Field of the Invention

[0001] The present invention relates to a tray that is used to transfer a bobbin to an automatic winder and so on.

Background of the Invention

[0002] A conventional bobbin transfer tray is known that supports a bobbin in an upright position to transfer it through the use of a conveyor or the like. This tray is adapted so that a bobbin is fit over a cylindrical peg secured in an upright position at the center of a discoid base, and transferred on a conveyor.

[0003] A tray is also known that is intended to increase the bobbin supporting performance of the tray by applying a pressing force to the core tube of a bobbin fit over a peg from inside the core tube. The trays of this type are disclosed in (1) Unexamined Japanese Patent Application Publication (Tokkai-hei) Number 6-211432, (2) Unexamined Japanese Patent Application Publication (Tokkai-hei) Number 6-158451, and (3) Japanese Utility Model Application Publication (Jikkou-hei) Number 3-8678.

[0004] However, because the trays disclosed in publications (1) and (3) are designed to apply a pressing force with pressing members to a bobbin using springs installed in a peg, the springs must be housed in a confined space inside the peg and engaged with the pressing members, thus making the structure of the tray complicated and its assembly difficult. A yarn end is sometimes entered in an inside of the peg by sucking from it, with a bobbin installed in a tray. In such a case, the yarn end may enter the inside of the peg, which serves as the suction path. It is therefore preferable that there be no obstructions in the peg on which yarn may be caught. Because the above-mentioned trays have pressing members designed to make line contact with the inner circumferential surface of the core tube, the bobbin supporting performance is unstable, causing the bobbin to vibrate easily.

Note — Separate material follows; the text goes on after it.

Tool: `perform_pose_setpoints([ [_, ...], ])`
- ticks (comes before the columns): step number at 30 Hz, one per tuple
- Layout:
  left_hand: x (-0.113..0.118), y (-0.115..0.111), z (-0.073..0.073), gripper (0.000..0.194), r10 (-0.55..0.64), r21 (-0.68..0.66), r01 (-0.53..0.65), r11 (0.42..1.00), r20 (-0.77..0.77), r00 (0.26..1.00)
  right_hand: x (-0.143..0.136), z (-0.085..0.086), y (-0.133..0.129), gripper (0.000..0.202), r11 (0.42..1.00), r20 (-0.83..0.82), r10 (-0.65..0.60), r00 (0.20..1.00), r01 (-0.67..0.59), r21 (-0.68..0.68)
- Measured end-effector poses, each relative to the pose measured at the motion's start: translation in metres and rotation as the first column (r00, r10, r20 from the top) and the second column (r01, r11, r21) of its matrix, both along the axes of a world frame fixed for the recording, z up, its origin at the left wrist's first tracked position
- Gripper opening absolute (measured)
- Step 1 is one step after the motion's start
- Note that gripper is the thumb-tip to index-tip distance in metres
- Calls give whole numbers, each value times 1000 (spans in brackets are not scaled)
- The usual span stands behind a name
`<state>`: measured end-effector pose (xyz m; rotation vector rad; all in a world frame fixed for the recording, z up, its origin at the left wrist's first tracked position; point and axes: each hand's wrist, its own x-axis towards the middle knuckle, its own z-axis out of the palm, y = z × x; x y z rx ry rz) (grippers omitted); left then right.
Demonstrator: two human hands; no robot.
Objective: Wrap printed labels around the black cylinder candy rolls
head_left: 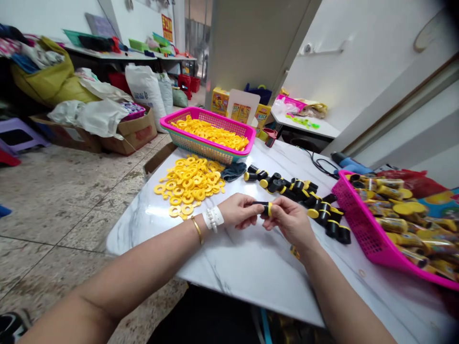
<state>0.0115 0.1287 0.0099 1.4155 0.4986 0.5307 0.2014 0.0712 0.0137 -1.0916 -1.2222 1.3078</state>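
Observation:
Above the white marbled table (pixel 229 260), my left hand (pixel 238 210) and my right hand (pixel 289 220) meet around a small black tube (pixel 263 206) with a yellow end. The left fingers are closed on its black part, and the right thumb and fingers pinch the yellow end. Left of my hands lies a heap of flat yellow rings with tabs (pixel 193 181). Beyond and to the right are several black tubes with yellow caps (pixel 296 188), some lying and some upright. A small yellow piece (pixel 294 252) is partly hidden beneath my right wrist.
A pink basket (pixel 211 114) of yellow rings stands at the back left. Another pink basket (pixel 362 234), full of yellow printed tubes, sits at the right. A dark cloth (pixel 234 171) lies near the heap. Yellow boxes (pixel 220 100) and a cable (pixel 319 165) are farther back.

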Motion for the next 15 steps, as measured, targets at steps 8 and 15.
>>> perform_pose_setpoints([
  [8,1,-8,5,61,-159,-193,159,968,15,987,12,11,0,34,969,-133,218,967,-231,-91],
  [15,0,-5,8,45,-148,-141,154,978,53,988,5,9,-2,27,945,-219,243,945,-281,-167],
])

[0005] Because the tray disclosed in the publication (2) has a structure in which multiple elastic plates are attached via screws to the surface of a peg, it is difficult to assemble the tray. The elastic plates have oblique notches at their top, and their diameter spirally increases when the plate's center is at a peg. At the same time that a bobbin is fit over the peg, the elastic plates roll inside, thus reducing their diameter, so that the resulting reactive force presses against the inner circumferential surface of a core tube. However, when a bobbin is fit, the upper edges of elastic plates tend to damage the lower end and inner circumferential surface of the core tube, resulting in reduced core-tube durability.

Summary of the Invention

[0006] The present invention is intended for a bobbin transfer tray having, on the outer circumferential surface of a peg, pressing members pressing a core tube of a bobbin fit over a peg from the inner circumference side, wherein the pressing members comprise spring plates covering the outer circumferential surface of the peg, bent portions are provided at both side edges of the spring plates in the circumferential direction, the peg has slits into which the bent portions are inserted, fixed portions that elastically hold the inner surfaces of the slits using the bent portions are formed at the top of the spring plates, and the lower parts of the spring plates are projected outward radially from the peg.

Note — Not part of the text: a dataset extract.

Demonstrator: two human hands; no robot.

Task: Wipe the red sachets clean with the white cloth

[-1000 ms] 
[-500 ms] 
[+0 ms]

[0007] Such a structure allows the pressing members to be installed on the peg by one action, through the use of fixed portions, and allows the tray to be assembled easily. The outer circumferential surface of spring plates comes in surface contact with the inner circumferential surface of a core tube, to stabilize the supporting performance. The tray has a structure in which springs and the like do not need to be installed inside the peg, so yarn-end suction is not affected.

[0008] Preferably, the bent portions and slits are formed over the entire length of the spring plates in the height direction, and both side edges of the spring plates are fully inserted into the slits.

[0009] Such a structure allows both side edges of spring plates to be fully inserted into the slits, so that sharp spring-plate edges do not damage the lower end and inner circumferential surface of a core tube.

[0010] It is preferable that the middle area between the bent portions of the spring plates be curved along the outer circumferential surface of the peg, that the curvature at the top of the middle area be equal to that of the outer circumferential surface of the peg, and that the curvature of the inner circumferential surface just below the top differ from that of the outer circumferential surface of the peg.

[0011] Such a structure allows the lower part of the middle of spring plates to be tilted and fanned out in the length direction of the peg, and the lower part to be closed radially inward when the bobbin is fit, so that reactive force due to longitudinal deformation presses the bobbin. Because the lower part of the spring plates radially collapses from outside, thus deforming the plates in the circumferential direction when the bobbin is installed, the resulting reactive force also presses the bobbin. It is preferable that multiple spring plates of the same shape be provided in the circumferential direction of the peg, and that multiple slits be equally spaced in the circumferential direction of the peg.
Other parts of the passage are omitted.